¹Department of Prosthetic Dental Sciences, College of Dentistry, King Saud University, Riyadh, Saudi Arabia

²General Dental Practitioner, Riyadh, Saudi Arabia.

³Postgraduate Student, Doctorate Program of Restorative Dental Sciences, College of Dentistry, King Saud University. Riyadh, Saudi Arabia

Corresponding author email: haalotaibi@ksu.edu.sa

Article Publishing History

INTRODUCTION

Despite advances in preventive dentistry, edentulism is still a major public health problem and is considered an important indicator of the oral health of elderly population where the loss of some or all remaining teeth has a negative impact on the health-related quality of life (Cunha-Cruz et al 2007; Emami et al 2013; Batista et al 2014; Silva-Junior et al 2017; Batista et al 2018). Accordingly , the use of removable dental prostheses has increased among older patients who are the primary wearers of dentures in the general population (Dye et al 2012 Kassebaum et al 2014; Kassebaum et al 2017). Several materials have been used for the construction of removable prosthesis and dentists have long been searching for ideal materials for  the construction of dentures. Nowadays, Polymethyl methacrylate (PMMA) resin is considered the material of choice for the fabrication of removable prostheses. Despite its weak flexural and impact strength and low fatigue resistance, it has many advantageous properties, including good mechanical features, ease of fabrication and repair, aesthetic properties and stability in the oral cavity  (Dogan et al 2007; Nakamura et al 2007; Mohamed 2008 ; Alla et al 2013; Gad et al 2017; Zafar 2020).

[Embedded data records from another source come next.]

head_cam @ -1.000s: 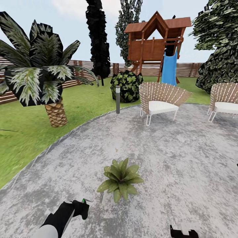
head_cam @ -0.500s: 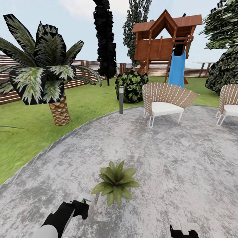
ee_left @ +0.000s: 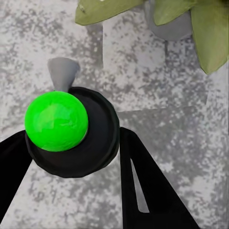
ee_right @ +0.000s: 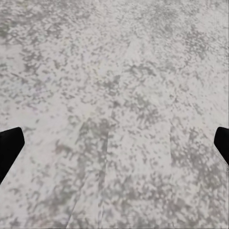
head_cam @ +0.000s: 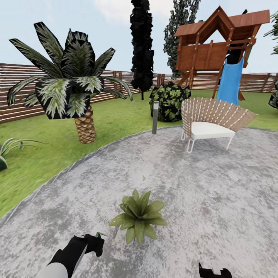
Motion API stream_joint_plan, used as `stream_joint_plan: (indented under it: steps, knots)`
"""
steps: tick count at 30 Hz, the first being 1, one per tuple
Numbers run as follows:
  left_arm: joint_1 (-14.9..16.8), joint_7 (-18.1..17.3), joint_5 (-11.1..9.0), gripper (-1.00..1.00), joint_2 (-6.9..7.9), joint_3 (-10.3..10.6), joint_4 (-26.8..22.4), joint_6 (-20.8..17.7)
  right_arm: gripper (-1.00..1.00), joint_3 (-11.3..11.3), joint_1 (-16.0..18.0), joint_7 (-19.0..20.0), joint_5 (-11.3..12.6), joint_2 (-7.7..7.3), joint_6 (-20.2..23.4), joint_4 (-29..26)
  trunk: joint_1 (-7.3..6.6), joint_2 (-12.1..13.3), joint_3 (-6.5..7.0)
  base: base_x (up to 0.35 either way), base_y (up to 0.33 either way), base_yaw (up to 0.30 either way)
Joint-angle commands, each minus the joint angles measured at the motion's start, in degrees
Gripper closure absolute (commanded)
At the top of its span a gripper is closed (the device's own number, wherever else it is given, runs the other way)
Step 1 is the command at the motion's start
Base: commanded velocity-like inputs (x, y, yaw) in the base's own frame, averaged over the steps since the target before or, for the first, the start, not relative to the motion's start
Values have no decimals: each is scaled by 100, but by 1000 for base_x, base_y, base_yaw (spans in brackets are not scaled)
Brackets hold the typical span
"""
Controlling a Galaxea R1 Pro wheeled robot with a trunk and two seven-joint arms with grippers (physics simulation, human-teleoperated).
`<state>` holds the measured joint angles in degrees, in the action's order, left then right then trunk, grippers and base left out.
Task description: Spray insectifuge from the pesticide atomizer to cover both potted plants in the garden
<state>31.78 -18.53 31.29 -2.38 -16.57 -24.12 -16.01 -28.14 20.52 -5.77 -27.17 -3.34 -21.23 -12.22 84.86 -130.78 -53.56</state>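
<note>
At the head view's lower left, the left gripper [head_cam: 96, 242] clamps the pesticide atomizer [ee_left: 67, 131] beside a potted plant [head_cam: 139, 221], while the right gripper [ee_right: 114, 143] hangs wide apart over the patio [head_cam: 216, 193].

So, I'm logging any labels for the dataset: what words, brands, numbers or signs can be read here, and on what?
None: no text can be read on the pesticide atomizer in the left gripper, the potted plant, the wicker chair or the playhouse.
</note>
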Motion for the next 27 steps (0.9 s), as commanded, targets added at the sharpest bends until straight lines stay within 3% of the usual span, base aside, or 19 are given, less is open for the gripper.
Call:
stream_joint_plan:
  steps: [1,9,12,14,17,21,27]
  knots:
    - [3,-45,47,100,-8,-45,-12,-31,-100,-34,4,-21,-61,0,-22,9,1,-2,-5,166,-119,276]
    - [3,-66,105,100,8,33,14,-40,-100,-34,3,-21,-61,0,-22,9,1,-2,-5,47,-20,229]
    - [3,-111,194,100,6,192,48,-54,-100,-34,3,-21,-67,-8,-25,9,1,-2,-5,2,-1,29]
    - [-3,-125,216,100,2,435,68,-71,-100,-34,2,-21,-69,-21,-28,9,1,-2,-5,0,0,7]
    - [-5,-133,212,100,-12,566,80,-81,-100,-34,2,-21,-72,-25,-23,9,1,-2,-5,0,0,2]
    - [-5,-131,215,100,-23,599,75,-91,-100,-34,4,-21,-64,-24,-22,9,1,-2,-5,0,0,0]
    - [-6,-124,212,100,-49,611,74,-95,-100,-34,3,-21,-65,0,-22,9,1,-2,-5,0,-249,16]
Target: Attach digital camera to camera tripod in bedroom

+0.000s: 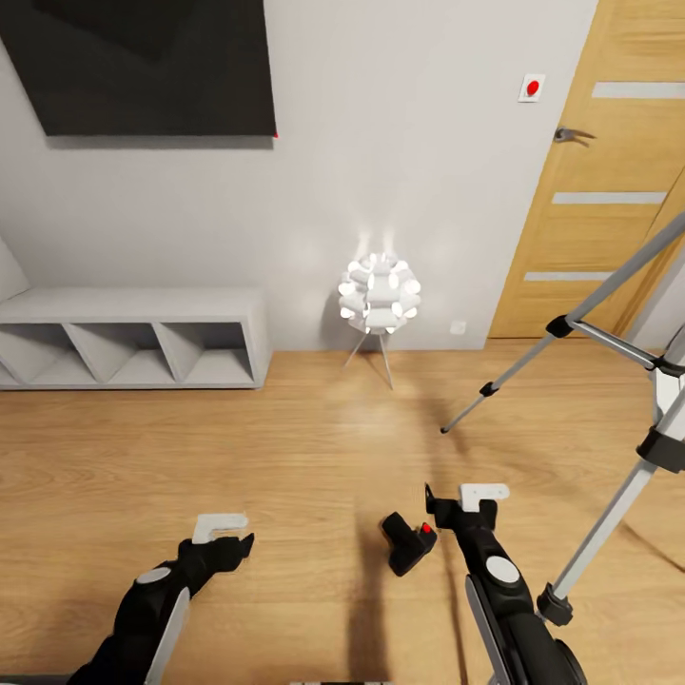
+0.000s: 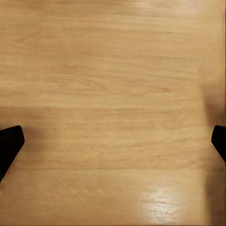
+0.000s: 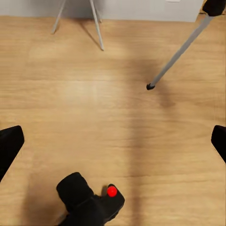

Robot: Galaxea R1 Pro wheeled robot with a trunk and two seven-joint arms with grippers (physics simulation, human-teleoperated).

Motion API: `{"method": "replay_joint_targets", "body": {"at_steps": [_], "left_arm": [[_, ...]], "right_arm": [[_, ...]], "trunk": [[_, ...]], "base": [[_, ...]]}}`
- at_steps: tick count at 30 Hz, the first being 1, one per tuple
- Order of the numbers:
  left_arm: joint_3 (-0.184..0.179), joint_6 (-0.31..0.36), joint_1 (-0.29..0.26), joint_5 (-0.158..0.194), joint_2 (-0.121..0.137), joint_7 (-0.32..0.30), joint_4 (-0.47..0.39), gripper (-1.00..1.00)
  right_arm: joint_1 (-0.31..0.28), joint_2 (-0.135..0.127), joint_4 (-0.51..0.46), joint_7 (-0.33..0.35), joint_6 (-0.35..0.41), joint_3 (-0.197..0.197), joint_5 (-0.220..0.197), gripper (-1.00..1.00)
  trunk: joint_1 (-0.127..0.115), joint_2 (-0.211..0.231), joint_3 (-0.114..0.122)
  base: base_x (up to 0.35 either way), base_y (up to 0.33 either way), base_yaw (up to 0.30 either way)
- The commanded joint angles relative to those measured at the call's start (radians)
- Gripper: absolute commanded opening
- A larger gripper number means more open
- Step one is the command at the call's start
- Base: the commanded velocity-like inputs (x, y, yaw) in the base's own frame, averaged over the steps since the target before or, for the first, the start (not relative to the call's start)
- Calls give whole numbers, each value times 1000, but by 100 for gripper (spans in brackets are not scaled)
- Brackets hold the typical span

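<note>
The digital camera point(image 1: 409, 542), small and black with a red button, is low over the wood floor just left of my right gripper point(image 1: 457, 509). In the right wrist view the camera point(image 3: 89, 203) sits close under the wrist, behind the two wide-apart fingertips point(image 3: 10, 145); whether it touches the gripper I cannot tell. My right gripper point(image 3: 113, 143) is open with only floor between its fingers. The camera tripod point(image 1: 533, 360) stands at the right, one silver leg reaching to a black foot point(image 3: 150, 86). My left gripper point(image 1: 236, 547) hangs open over bare floor point(image 2: 113, 117).
A white ball-shaped lamp point(image 1: 379, 295) on thin legs glows against the far wall. A low grey shelf unit point(image 1: 133, 342) stands at the back left under a dark wall TV point(image 1: 152, 67). A wooden door point(image 1: 609, 171) is behind the tripod.
</note>
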Motion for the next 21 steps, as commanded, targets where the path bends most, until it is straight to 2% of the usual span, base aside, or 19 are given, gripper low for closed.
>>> {"method": "replay_joint_targets", "body": {"at_steps": [1,6,8,10,12,15,16,18,19,21], "left_arm": [[4,6,0,1,-1,-5,-11,100],[8,6,-11,-4,4,-3,-77,100],[9,7,-38,-5,11,-3,-92,100],[11,23,-97,-4,25,-3,-102,100],[13,93,-184,-4,35,-2,-105,100],[15,258,-341,-3,42,-3,-90,100],[15,284,-371,-3,43,-3,-82,100],[16,345,-495,-2,46,-3,-22,100],[16,353,-527,-2,48,-3,0,100],[17,372,-654,-2,56,-3,118,100]], "right_arm": [[-1,0,-5,2,8,1,11,100],[-1,0,-92,14,15,3,13,100],[-4,0,-127,14,19,3,13,100],[-29,5,-153,13,30,3,12,100],[-73,19,-163,13,77,3,12,100],[-144,38,-166,13,171,3,11,100],[-160,40,-165,13,183,3,11,100],[-232,46,-149,13,221,3,11,100],[-252,46,-140,13,230,3,11,100],[-335,48,-90,13,270,3,11,100]], "trunk": [[0,0,-1],[0,0,-1],[0,0,-1],[0,0,-1],[0,0,-1],[0,0,-1],[0,0,-1],[0,0,-1],[0,0,-1],[0,0,-1]], "base": [[0,0,0],[0,0,0],[0,0,0],[0,0,0],[0,0,0],[0,0,0],[0,0,0],[0,0,0],[0,0,0],[0,0,0]]}}
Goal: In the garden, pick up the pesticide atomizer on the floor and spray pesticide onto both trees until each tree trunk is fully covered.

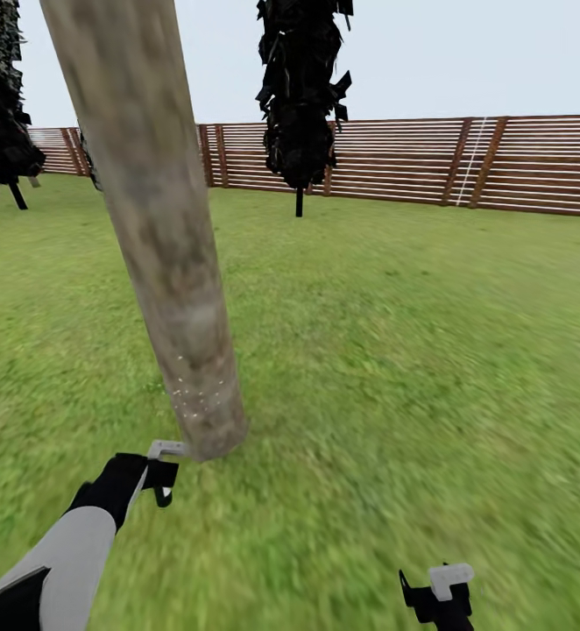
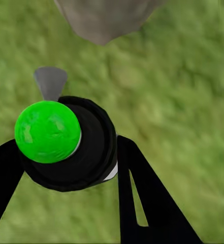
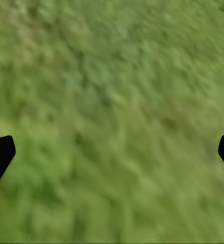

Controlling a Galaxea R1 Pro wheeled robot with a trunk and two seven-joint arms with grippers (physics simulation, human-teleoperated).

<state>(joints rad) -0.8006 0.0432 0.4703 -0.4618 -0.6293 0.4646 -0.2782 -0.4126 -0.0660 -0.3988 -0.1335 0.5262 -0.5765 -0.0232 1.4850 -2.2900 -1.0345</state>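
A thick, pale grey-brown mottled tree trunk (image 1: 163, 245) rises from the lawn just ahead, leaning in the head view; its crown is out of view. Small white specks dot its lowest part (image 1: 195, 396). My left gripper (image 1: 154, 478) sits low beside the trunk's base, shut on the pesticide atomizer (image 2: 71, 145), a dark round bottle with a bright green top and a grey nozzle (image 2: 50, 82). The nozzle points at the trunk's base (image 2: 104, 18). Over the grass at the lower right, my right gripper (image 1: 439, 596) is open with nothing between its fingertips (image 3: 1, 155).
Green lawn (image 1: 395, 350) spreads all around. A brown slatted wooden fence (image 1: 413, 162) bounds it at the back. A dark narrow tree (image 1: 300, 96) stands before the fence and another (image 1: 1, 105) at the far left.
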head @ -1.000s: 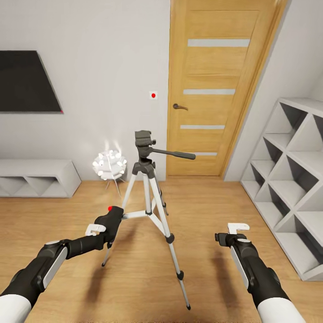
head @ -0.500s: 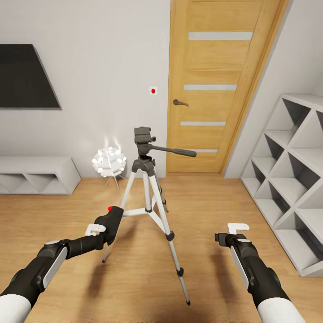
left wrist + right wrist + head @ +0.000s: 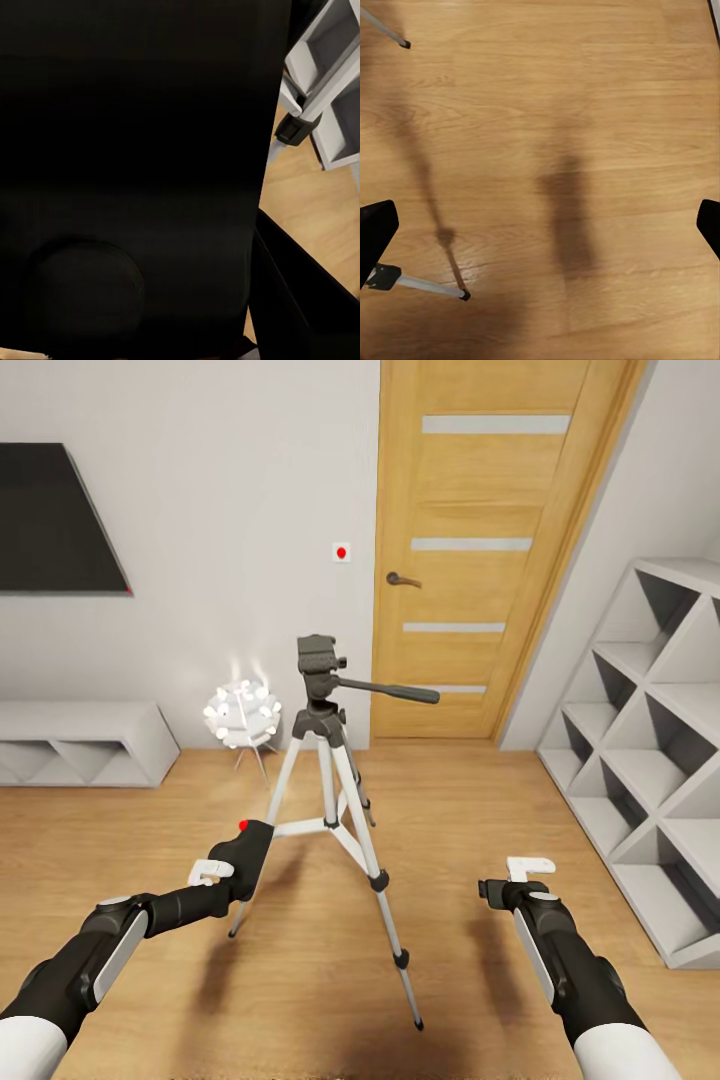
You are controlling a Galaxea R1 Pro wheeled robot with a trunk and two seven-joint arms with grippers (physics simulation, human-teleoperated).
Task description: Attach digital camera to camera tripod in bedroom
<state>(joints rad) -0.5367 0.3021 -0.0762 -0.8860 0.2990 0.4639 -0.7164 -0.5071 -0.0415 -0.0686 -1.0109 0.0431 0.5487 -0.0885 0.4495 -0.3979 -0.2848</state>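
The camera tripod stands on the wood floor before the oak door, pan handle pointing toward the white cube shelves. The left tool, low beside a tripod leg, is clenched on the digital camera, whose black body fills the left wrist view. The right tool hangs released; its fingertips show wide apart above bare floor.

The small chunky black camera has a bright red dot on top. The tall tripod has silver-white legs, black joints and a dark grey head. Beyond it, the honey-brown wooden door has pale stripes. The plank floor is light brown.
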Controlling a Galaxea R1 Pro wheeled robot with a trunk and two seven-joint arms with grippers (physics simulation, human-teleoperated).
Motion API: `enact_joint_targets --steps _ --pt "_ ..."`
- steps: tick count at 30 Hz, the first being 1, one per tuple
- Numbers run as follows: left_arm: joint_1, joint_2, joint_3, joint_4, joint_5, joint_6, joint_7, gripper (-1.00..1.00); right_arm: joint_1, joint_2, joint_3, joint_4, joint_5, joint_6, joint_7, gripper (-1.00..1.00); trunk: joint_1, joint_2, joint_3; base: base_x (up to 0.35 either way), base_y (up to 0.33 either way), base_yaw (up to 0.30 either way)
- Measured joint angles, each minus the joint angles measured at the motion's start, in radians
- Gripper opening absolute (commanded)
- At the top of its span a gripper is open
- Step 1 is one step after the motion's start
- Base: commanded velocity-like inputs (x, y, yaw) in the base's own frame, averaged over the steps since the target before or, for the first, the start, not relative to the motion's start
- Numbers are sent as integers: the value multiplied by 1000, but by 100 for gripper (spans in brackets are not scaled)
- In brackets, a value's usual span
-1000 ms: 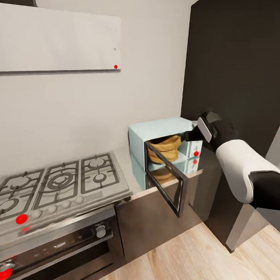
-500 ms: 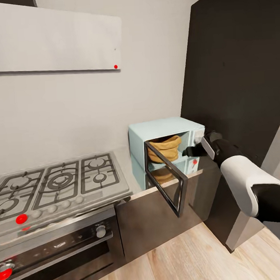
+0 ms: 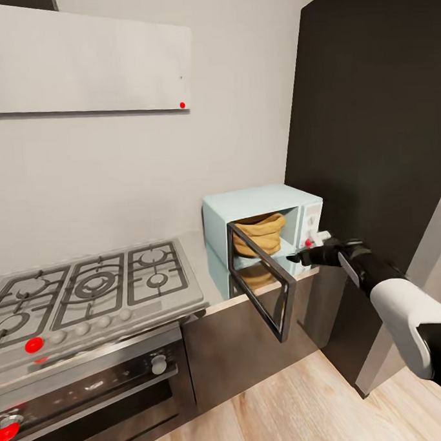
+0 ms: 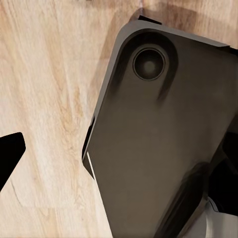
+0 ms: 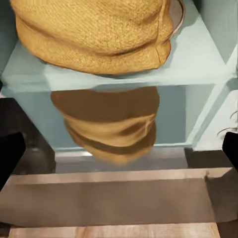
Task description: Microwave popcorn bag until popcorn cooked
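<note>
The pale mint-blue microwave point(image 3: 265, 202) stands on the grey countertop point(image 3: 195, 264) with its dark glass door point(image 3: 266, 289) swung open towards me. The tan popcorn bag point(image 3: 260, 234) sits inside the cavity, upright, its rolled rim up. My right gripper point(image 3: 295, 258) hovers open just outside the microwave's lower right front corner, apart from the bag. In the right wrist view the popcorn bag point(image 5: 94, 29) rests on the microwave floor point(image 5: 198, 59), with the open gripper point(image 5: 119, 153) empty and its fingers point(image 5: 10, 156) at both edges. The left gripper's finger point(image 4: 9, 156) hangs over wooden floor.
A gas hob point(image 3: 88, 289) with grey grates lies left of the microwave, above a built-in dark oven point(image 3: 93, 389). A tall dark cabinet point(image 3: 377, 128) stands close on the right. The bag's reflection point(image 5: 109, 124) shows in the worktop. The dark robot base point(image 4: 163, 148) is seen under the left wrist.
My right gripper has drawn back out of the microwave opening, down and towards me, leaving the bag inside. The bag, door and camera have not moved.
</note>
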State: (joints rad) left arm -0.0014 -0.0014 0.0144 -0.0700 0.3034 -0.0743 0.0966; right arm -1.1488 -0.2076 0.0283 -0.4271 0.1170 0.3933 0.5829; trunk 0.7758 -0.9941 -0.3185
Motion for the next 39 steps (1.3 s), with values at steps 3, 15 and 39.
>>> enact_joint_targets --steps 3,15,39 --pt "0 0 0 -2 0 0 0 100 51 9 -1 0 -2 -88 -1 100 0 0 0 0 0 0" --pt "0 -1 0 -3 0 1 0 100 88 11 -4 1 -6 -110 12 100 0 0 0 0 0 0" --pt "0 -1 0 -3 1 1 0 100 88 -2 -107 -138 -32 -133 -53 100 0 0 0 0 0 57"
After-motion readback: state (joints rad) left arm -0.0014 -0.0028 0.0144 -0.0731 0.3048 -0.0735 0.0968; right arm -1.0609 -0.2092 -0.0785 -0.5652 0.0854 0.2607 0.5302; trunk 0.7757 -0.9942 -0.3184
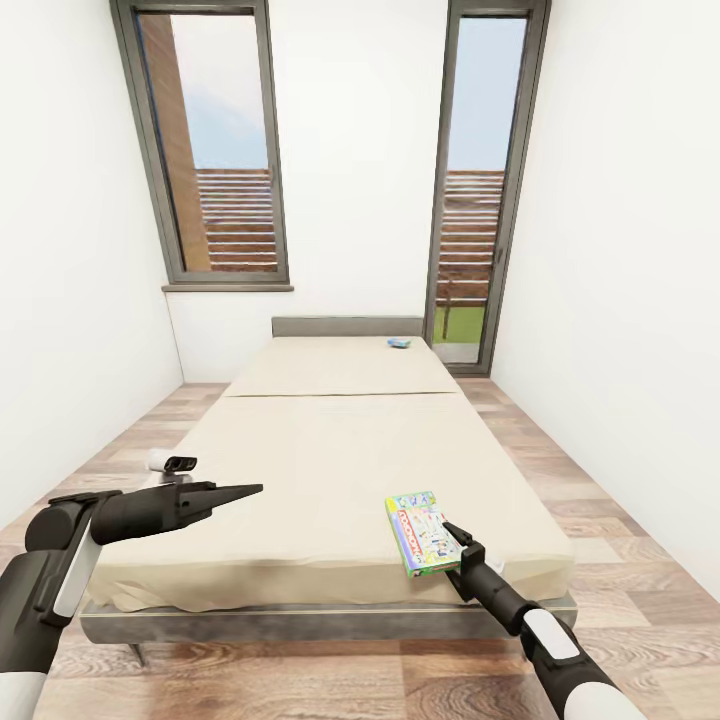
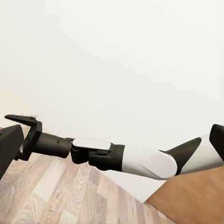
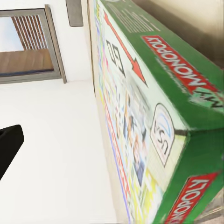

Similar to any other dental materials used inside the oral cavity, PMMA resin denture base materials are subjected to changing wet oral environment which is physiologically characterized by natural saliva and its components (Zidan et al 2020). Potential harmful effects may arise from pH changes due to cariogenic biofilms in the oral ecology, diet intake and different enzymes (Turssi et al 2003). These phenomena can lead to the leaching out of plasticizers and soluble components from the acrylic over extended periods (Mohamed 2008; Marsh and Zaura 2017; Du et al 2020). It is widely reported in the literature that substances leaching out from denture base acrylic resins can cause cytotoxic effects (Koutis and Freeman 2001; Gonçalves et al 2006; Mörmann et al 2013; Rashid et al 2015). Unreacted residual monomers are the main substances that leach out from acrylic resins by the process of diffusion, the quantity of which is highly related to the polymerization reaction of acrylic resins (Chaves et al 2012; Iça et al 2014; Nik et al 2014). Unreacted monomers may cause toxic effects, adverse allergic reactions and significant damage at the cellular level (Drozdz et al 2011; Goiato et al 2015; Çakırbay et al 2018; Degirmenci et al 2020).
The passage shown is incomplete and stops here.